ドルテア国一の生花の生産量を誇るクレムラート領の領主屋敷には、三日に一度、屋敷に飾る花が届けられる。


「はい、確かに。ありがとうございました。ご苦労様です」


それを受け取るのが、ローゼの朝一番の仕事だ。
商人はかしこまって応対するローゼを見て、冷やかしのまなざしを向けながら「どうだい、調子は」と声をかけてくる。


「お陰様で。良くしてもらっているわ、おじさん」

「そうかい。領主さまや出入りする貴族様に気に入られるようにするんだよ。ローゼちゃんは美人なんだから」


商人の打算を含んだ言葉は、天真爛漫に育ってきたローゼには全く届かない。感謝の気持ちを込めて商人を見つめ返す。

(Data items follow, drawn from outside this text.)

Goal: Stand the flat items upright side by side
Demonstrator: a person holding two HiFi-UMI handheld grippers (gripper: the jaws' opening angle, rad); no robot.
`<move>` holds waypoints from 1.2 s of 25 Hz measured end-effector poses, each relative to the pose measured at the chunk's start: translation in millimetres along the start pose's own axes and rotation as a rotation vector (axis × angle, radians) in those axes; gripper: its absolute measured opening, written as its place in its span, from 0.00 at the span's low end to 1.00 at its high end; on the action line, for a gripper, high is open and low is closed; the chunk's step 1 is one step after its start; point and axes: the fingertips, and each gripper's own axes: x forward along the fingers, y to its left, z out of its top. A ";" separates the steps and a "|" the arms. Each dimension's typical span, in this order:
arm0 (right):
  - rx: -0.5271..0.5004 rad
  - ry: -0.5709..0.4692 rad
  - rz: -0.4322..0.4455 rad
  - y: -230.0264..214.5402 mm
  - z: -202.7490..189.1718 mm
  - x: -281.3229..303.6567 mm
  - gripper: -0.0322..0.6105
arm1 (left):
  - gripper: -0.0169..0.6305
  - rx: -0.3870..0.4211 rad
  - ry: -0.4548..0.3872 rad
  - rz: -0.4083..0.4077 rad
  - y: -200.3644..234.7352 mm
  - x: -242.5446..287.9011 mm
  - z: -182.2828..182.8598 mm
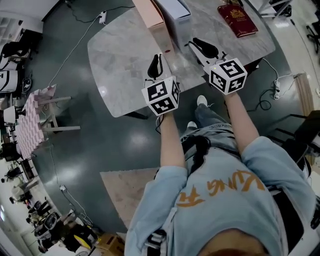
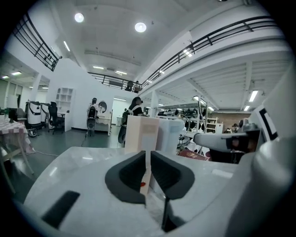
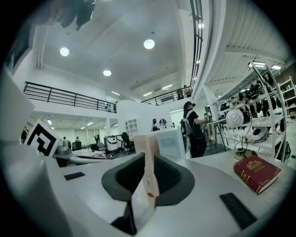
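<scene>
Two flat boxes stand upright side by side at the far edge of the marble table (image 1: 120,65): a salmon-pink box (image 1: 150,12) and a white, pale-blue box (image 1: 175,9). A dark red book (image 1: 239,19) lies flat at the far right. My left gripper (image 1: 156,64) hovers over the table short of the pink box, jaws drawn together to a thin slit with nothing in them. My right gripper (image 1: 205,48) hovers beside it, also closed and empty. Through the slit of the left gripper (image 2: 148,155), the pink box (image 2: 141,132) shows. The right gripper (image 3: 149,159) faces the pink box (image 3: 145,143) and the book (image 3: 256,172).
The table's near edge runs just below both marker cubes, with dark floor beneath. A pink checkered rack (image 1: 32,122) stands at the left. Cables (image 1: 267,95) trail on the floor at the right. People and shelving stand far behind the table.
</scene>
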 end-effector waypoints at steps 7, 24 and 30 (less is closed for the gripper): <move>-0.039 -0.052 -0.040 46.1 21.7 -39.6 0.05 | 0.04 0.013 -0.045 -0.008 -1.9 -54.3 13.3; -0.139 -0.032 -0.097 77.9 37.2 -50.1 0.05 | 0.04 0.020 -0.112 -0.018 9.8 -89.1 30.2; -0.169 -0.015 -0.102 74.5 30.4 -45.4 0.05 | 0.04 0.019 -0.120 -0.035 10.8 -83.8 27.5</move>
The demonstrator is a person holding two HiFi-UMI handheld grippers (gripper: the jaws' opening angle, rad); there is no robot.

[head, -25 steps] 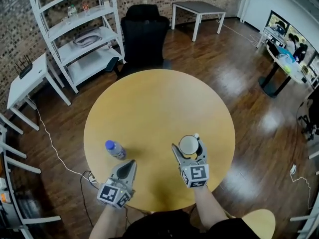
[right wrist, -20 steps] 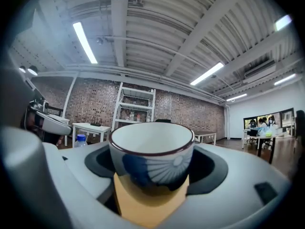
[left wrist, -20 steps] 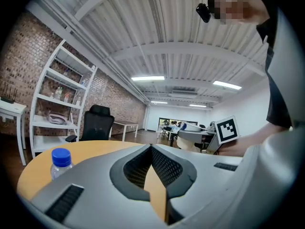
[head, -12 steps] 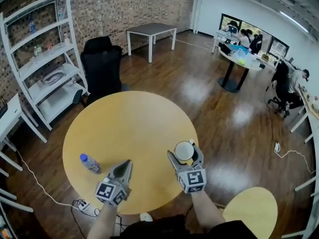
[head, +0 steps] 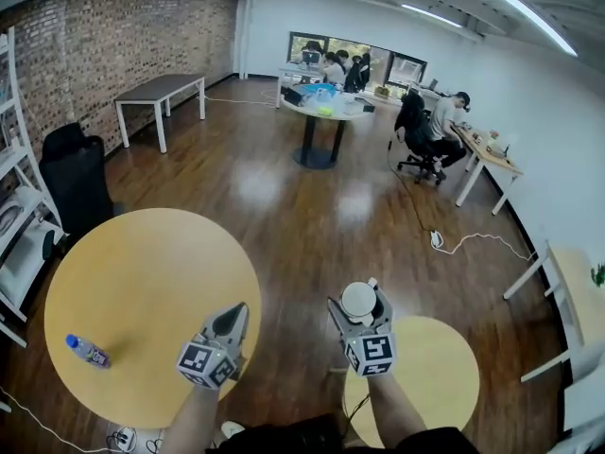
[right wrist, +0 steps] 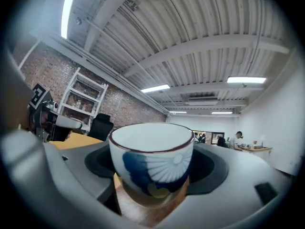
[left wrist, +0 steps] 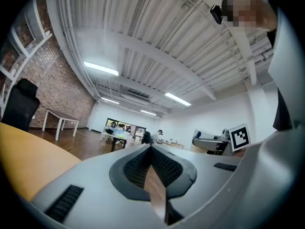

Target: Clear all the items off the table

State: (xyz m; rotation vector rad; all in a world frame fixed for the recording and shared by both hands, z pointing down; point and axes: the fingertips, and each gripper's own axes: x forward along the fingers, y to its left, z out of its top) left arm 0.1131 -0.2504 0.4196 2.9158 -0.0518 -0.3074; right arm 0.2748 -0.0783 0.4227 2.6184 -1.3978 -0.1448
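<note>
My right gripper is shut on a white cup with a blue pattern and a dark rim; in the right gripper view the cup sits upright between the jaws. It hangs over the wood floor, between the round yellow table at the left and a smaller round yellow table at the lower right. My left gripper is shut and empty, at the big table's right edge. In the left gripper view its jaws meet with nothing between them. A small water bottle with a blue cap lies on the big table's near left.
A black office chair stands behind the big table, white shelves at the far left. A grey table is by the brick wall. Several people sit at desks and a round table far off. A cable lies on the floor.
The view has swung to the right: the big table slid to the left of the picture and a second small table appeared. Both grippers moved right, off the table; the cup stays held.
</note>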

「ええ! 私、しっかり働いてお母さんたちに楽をさせてあげるわ」

「その調子だ。頑張れよ。わしがいなけりゃ、ここに働きに来るなんてことできなかったって、忘れるなよ」

「もちろんよ、おじさん」


ローゼは無邪気に笑い、花商人の背中を見送った。



ローゼが地方領主であるクレムラート伯爵の屋敷へ、メイドとしてやってきたのはつい一週間ほど前だ。

先ほどの商人は仲買人で、ローゼの実家を含めたいくつかの花農園から花を買い集め、領主屋敷や他領土の得意先へと花を売り歩いているため、昔からの顔なじみなのである。